Make an exact copy of the listing below.

Start of Recorded data

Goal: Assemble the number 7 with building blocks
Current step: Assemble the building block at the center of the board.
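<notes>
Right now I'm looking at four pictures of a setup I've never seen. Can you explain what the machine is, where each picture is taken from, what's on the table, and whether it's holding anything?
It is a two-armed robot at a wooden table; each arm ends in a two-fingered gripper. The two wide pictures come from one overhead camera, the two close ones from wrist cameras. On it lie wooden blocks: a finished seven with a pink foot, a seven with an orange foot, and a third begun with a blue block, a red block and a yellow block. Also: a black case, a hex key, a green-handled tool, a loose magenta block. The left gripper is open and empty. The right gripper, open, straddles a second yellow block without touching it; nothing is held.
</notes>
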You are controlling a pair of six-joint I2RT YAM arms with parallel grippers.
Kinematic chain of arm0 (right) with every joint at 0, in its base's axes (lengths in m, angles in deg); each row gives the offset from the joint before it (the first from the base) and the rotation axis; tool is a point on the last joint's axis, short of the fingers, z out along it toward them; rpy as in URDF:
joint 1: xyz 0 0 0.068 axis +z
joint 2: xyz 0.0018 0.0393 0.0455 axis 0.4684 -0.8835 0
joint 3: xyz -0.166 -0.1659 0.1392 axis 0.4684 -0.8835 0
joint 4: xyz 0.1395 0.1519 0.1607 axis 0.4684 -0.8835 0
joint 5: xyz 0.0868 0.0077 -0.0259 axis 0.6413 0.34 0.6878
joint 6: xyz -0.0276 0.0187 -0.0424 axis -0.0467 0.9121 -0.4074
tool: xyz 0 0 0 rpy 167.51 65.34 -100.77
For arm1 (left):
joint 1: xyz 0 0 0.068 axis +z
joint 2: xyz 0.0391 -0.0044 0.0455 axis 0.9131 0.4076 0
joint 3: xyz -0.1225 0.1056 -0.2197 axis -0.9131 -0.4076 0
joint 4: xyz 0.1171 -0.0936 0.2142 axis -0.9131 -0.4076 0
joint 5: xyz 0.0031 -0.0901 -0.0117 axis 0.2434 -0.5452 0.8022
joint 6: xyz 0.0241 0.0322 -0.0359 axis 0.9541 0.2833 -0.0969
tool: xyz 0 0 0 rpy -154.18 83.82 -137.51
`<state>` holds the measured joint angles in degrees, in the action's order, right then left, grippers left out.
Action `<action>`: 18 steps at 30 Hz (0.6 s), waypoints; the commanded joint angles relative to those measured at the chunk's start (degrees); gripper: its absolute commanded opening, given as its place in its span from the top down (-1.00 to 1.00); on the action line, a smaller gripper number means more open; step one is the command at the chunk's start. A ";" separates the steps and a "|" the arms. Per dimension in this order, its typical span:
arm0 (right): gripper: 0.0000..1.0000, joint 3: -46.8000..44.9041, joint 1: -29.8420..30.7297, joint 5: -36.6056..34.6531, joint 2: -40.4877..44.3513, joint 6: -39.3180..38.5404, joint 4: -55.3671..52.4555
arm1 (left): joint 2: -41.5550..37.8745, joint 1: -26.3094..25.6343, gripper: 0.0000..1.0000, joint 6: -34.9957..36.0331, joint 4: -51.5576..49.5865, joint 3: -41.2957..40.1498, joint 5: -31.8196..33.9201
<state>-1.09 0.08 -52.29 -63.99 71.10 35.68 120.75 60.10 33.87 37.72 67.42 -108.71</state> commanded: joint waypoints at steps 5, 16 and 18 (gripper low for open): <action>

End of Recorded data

* _Output below_
Goal: Assemble the number 7 with building blocks
Current step: Assemble the building block at the center of the board.
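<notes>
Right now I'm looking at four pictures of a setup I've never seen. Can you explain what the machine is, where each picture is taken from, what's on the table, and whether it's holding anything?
It is a two-armed robot at a wooden table; each arm ends in a two-fingered gripper. The two wide pictures come from one overhead camera, the two close ones from wrist cameras. On it lie wooden blocks: a finished seven with a pink foot, a seven with an orange foot, and a third begun with a blue block, a red block and a yellow block. Also: a black case, a hex key, a green-handled tool, a loose magenta block. The left gripper is open and empty. The right gripper, open, straddles a second yellow block without touching it; nothing is held.
</notes>
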You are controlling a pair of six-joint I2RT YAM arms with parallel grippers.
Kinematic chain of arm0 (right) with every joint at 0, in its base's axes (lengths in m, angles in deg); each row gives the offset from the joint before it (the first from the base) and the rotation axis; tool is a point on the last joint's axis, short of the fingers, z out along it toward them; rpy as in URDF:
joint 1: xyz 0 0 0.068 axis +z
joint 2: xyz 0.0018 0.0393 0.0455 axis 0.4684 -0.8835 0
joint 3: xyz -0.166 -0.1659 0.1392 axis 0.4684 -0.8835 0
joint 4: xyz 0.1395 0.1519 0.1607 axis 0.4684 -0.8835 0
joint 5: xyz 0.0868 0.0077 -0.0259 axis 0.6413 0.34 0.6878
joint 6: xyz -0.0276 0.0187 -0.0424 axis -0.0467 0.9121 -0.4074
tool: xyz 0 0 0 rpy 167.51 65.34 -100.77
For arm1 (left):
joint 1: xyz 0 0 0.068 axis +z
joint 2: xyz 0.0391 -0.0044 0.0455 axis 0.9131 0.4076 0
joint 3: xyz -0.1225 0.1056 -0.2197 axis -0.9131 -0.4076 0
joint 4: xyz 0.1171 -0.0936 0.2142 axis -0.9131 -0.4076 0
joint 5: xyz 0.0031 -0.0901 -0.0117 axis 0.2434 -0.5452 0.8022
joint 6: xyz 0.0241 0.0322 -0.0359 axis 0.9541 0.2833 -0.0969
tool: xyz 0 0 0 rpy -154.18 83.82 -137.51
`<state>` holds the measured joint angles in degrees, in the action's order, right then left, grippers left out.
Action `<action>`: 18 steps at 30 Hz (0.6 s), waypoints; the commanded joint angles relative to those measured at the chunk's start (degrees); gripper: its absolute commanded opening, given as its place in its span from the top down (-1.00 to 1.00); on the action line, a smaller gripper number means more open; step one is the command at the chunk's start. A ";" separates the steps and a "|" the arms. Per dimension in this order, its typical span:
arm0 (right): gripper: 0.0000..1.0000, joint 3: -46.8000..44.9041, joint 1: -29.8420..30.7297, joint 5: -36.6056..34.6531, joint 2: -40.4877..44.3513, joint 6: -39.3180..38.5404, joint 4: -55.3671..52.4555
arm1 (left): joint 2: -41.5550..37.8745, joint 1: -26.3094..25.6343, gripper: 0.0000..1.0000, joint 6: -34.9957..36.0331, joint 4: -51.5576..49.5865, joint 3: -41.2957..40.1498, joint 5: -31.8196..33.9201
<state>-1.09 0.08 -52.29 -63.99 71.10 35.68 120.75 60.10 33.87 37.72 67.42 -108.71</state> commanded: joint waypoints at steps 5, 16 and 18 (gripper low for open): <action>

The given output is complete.